* _TASK BRIEF_:
The expected output is the data below, character for character, without its pictures.

* _INPUT DATA_:
---------------
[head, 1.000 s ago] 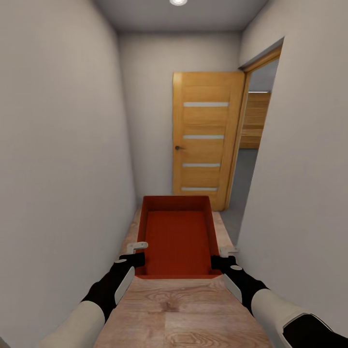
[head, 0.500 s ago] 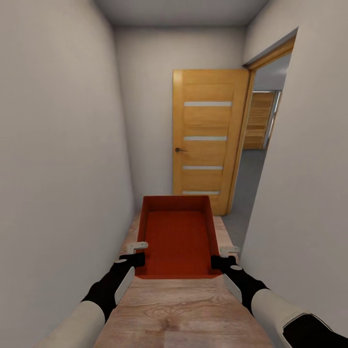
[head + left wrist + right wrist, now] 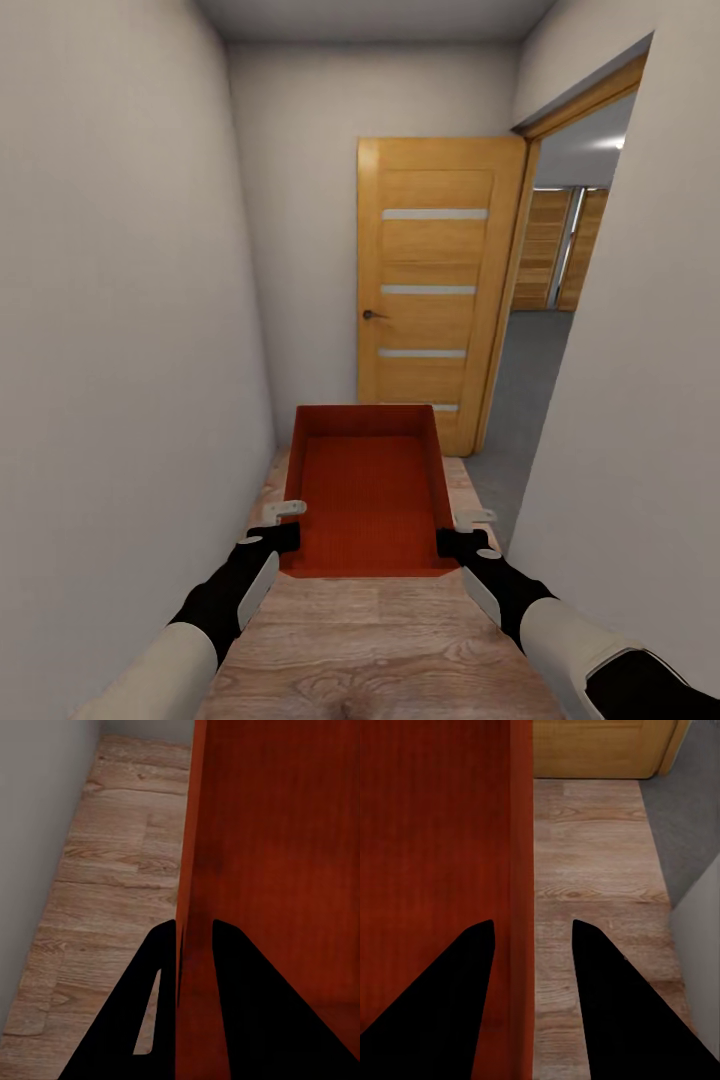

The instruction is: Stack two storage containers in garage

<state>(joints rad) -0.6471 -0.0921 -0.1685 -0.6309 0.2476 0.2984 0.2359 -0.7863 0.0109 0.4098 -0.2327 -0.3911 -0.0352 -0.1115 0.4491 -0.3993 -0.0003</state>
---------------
* _WORKED SOLUTION_:
[head, 1.000 s ago] 
[head, 0.500 s ago] 
[head + left wrist + right wrist, now] 

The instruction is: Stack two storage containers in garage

<state>(joints rad) -0.6471 -0.0921 -0.1685 -0.6309 0.2476 0.2984 0.2359 -0.7863 0.0109 0.4098 -0.2327 -0.3911 -0.0352 -0.1115 0.4491 -0.3993 -0.0003</state>

Here the exercise is finished.